Leaving out the images, repeat all the lines below exactly.

----

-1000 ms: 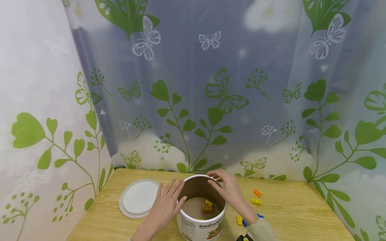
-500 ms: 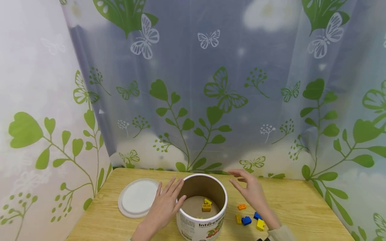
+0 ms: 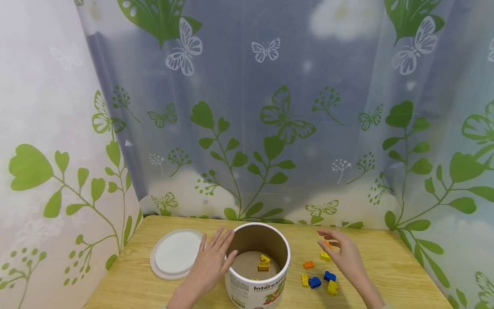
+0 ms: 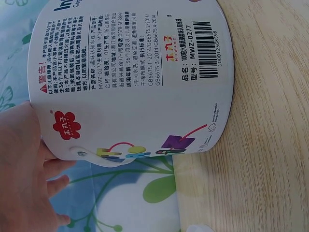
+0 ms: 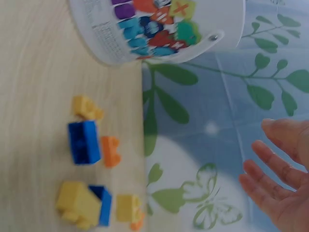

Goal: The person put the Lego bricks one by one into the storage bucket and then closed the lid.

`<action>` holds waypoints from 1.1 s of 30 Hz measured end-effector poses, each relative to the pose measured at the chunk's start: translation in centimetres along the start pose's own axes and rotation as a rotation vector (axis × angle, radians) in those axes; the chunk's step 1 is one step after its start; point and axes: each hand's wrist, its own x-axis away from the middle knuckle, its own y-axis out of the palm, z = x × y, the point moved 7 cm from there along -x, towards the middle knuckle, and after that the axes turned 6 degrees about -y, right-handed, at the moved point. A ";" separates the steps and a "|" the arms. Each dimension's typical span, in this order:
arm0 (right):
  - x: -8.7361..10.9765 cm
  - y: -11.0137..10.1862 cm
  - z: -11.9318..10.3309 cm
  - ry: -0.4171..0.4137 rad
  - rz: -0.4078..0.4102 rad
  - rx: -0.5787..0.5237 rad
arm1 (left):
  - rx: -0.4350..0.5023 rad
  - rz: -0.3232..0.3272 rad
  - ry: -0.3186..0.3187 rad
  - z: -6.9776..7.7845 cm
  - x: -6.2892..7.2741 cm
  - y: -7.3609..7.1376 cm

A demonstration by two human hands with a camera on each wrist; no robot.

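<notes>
A white bucket [image 3: 238, 288] with a printed label stands on the table, and a few yellow bricks [image 3: 263, 266] lie at its bottom. My left hand [image 3: 210, 262] rests with straight fingers against the bucket's left rim; the left wrist view shows this hand [image 4: 21, 159] touching the printed wall. To the right of the bucket, my right hand [image 3: 344, 254] hovers with loosely bent fingers and holds nothing. Below and beside it lie loose toy bricks: a blue brick [image 3: 314, 282], a yellow brick [image 3: 332, 287], an orange brick [image 3: 308, 265] and several others. One orange brick is partly hidden behind its fingers.
A round white lid [image 3: 175, 254] lies flat on the wooden table [image 3: 127, 279], left of the bucket. Behind the table's back edge hangs a curtain [image 3: 308, 171] printed with leaves and butterflies.
My right hand has moved from the bucket's right rim out to the right, over the loose bricks, uncovering several of them. My left hand has stayed at the left rim.
</notes>
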 end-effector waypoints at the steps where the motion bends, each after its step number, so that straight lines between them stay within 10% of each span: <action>1: 0.3 -0.1 0.4 0.009 -0.004 0.002 | 0.002 0.001 0.000 0.0 0.0 0.0; 33: 8.3 3.3 7.5 0.273 -0.329 0.014 | 0.013 0.003 0.002 0.0 0.0 0.0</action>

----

* WRITTEN SOLUTION *
-1000 ms: 
-500 ms: 
+0 ms: 
+0 ms: 
+0 ms: 

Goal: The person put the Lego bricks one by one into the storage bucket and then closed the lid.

`<action>` holds waypoints from 1.1 s of 30 Hz measured end-effector poses, each relative to the pose measured at the chunk's start: translation in centimetres along the start pose's own axes and rotation as a rotation vector (axis × angle, radians) in those axes; the chunk's step 1 is one step after its start; point and axes: each hand's wrist, its own x-axis away from the middle knuckle, its own y-axis out of the palm, z = x × y, the point moved 7 cm from there along -x, towards the middle knuckle, and after that the axes turned 6 degrees about -y, right-handed, at the moved point. A ";" separates the steps and a "|" the arms. Each dimension's typical span, in this order:
arm0 (right):
  - x: -8.7361..10.9765 cm
  - y: -11.0137..10.1862 cm
  - z: -11.9318..10.3309 cm
  - ry: -0.4171..0.4137 rad
  - rz: -0.4078..0.4102 rad
  - rx: -0.5787..0.5237 rad
arm1 (left):
  - rx: -0.4350..0.5023 rad
  - rz: -0.3232..0.3272 rad
  - ry: -0.3186..0.3187 rad
  - z: -6.9776..7.7845 cm
  - x: -6.2892..7.2741 cm
  - y: -7.3609..7.1376 cm

A demonstration by two human hands with a camera on each wrist; no robot.

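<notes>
A white bucket [image 3: 238, 288] with a printed label stands on the table, and a few yellow bricks [image 3: 263, 266] lie at its bottom. My left hand [image 3: 210, 262] rests with straight fingers against the bucket's left rim; the left wrist view shows this hand [image 4: 21, 159] touching the printed wall. To the right of the bucket, my right hand [image 3: 344, 254] hovers with loosely bent fingers and holds nothing. Below and beside it lie loose toy bricks: a blue brick [image 3: 314, 282], a yellow brick [image 3: 332, 287], an orange brick [image 3: 308, 265] and several others. One orange brick is partly hidden behind its fingers.
A round white lid [image 3: 175, 254] lies flat on the wooden table [image 3: 127, 279], left of the bucket. Behind the table's back edge hangs a curtain [image 3: 308, 171] printed with leaves and butterflies.
My right hand has moved from the bucket's right rim out to the right, over the loose bricks, uncovering several of them. My left hand has stayed at the left rim.
</notes>
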 end-effector waypoints at the steps where the motion bends, each after its step number, so that straight lines between them stay within 10% of each span: <action>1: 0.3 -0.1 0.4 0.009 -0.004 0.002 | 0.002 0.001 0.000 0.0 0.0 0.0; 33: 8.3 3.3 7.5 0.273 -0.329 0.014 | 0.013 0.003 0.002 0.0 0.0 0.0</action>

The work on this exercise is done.